À Libreville, au Palais Rénovation, les dirigeants gabonais et marocains ont acté un tournant industriel majeur. Le géant cimentier CIMAF, dirigé par Anas Sefrioui, et le président de la transition gabonaise, Brice Clotaire Oligui Nguema, ont officialisé un investissement de 40 millions d’euros. Cet engagement vise à moderniser l’usine d’Owendo en y ajoutant une troisième ligne de production, répondant ainsi à l’explosion des besoins en matériaux de construction.

Cette collaboration s’inscrit dans une logique de souveraineté industrielle. Le gouvernement gabonais renforce sa participation dans la filiale locale, portant désormais sa part à 20 % du capital. Une première acquisition de 10 % avait déjà été réalisée fin 2025. L’objectif ? Disposer d’un contrôle accru sur ce fleuron économique, aligné sur la stratégie nationale lancée en août 2023 pour transformer les investissements étrangers en opportunités de co-développement.

Pour CIMAF, cet accord marque une étape clé dans sa stratégie continentale.
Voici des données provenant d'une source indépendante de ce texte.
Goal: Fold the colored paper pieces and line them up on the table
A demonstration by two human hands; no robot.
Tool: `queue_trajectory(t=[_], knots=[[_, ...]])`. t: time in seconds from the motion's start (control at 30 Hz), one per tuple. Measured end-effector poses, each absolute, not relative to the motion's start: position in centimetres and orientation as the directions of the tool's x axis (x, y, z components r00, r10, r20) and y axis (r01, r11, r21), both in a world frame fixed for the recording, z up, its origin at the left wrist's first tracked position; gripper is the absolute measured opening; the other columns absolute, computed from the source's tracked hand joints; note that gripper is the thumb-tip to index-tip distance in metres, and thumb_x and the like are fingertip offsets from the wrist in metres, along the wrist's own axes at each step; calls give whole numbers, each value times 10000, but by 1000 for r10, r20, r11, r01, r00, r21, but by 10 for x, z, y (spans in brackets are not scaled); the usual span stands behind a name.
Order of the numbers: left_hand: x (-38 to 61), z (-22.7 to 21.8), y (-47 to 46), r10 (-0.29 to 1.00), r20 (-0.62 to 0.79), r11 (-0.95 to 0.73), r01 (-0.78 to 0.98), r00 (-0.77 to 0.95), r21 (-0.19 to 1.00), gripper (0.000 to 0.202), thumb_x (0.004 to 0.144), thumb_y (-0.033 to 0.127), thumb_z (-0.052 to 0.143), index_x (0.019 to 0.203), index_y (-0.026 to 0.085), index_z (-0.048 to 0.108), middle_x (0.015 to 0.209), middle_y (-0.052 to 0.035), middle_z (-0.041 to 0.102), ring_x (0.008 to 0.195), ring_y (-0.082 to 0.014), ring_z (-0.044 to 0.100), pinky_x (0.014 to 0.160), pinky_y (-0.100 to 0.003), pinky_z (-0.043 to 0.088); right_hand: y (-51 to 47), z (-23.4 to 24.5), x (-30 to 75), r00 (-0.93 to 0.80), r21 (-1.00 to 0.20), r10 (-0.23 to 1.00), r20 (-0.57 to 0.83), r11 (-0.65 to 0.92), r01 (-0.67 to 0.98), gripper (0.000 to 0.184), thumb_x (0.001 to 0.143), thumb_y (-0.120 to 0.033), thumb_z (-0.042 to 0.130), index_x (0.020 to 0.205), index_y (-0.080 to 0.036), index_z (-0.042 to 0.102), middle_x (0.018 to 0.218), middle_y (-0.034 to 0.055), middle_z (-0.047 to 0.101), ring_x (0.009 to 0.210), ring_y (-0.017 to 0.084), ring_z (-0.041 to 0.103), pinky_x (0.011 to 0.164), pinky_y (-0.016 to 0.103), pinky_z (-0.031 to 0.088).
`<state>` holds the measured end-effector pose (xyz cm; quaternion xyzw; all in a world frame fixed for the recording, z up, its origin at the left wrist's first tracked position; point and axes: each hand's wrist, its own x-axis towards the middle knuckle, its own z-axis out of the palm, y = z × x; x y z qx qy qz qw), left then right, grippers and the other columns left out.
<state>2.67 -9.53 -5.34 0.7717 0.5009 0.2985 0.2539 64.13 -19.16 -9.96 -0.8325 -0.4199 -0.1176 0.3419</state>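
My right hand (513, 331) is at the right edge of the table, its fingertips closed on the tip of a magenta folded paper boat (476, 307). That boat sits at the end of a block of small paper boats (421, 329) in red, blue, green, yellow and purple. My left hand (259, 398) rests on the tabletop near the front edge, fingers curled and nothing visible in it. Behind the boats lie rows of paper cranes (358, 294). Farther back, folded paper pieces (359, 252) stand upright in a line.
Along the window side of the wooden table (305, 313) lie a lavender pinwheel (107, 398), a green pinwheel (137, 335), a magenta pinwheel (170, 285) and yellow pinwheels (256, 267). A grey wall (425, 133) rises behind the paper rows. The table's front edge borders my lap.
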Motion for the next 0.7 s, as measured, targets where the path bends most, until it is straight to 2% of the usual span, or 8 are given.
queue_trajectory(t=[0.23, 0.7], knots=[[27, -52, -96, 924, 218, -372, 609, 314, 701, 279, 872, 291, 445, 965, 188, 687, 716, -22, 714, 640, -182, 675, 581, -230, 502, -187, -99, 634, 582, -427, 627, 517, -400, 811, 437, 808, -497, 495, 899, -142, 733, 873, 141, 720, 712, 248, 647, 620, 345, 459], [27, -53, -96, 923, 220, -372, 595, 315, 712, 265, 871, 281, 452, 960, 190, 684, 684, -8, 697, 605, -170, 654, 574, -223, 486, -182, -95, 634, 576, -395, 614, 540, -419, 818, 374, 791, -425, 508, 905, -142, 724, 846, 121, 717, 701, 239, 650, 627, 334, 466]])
Le groupe marocain accélère son retrait du marché européen, où la concurrence et la saturation des marchés rendent les perspectives moins attractives. En parallèle, il mise sur l’Afrique, continent où la demande en infrastructures urbaines et rurales (logements, routes, ponts) explose. La cession de sa dernière unité française en France illustre cette réorientation majeure.

Cette alliance dépasse le cadre économique. Elle symbolise un changement de paradigme pour le Maroc, dont les investissements industriels se déployaient jusqu’ici principalement en Afrique de l’Ouest. Désormais, les acteurs privés marocains étendent leur influence en Afrique centrale, positionnant le Gabon comme un hub stratégique. Pour ce pays, dont l’économie dépend encore largement du pétrole, ce projet pilote ouvre la voie à une diversification industrielle ambitieuse, combinant expertise étrangère et leadership local.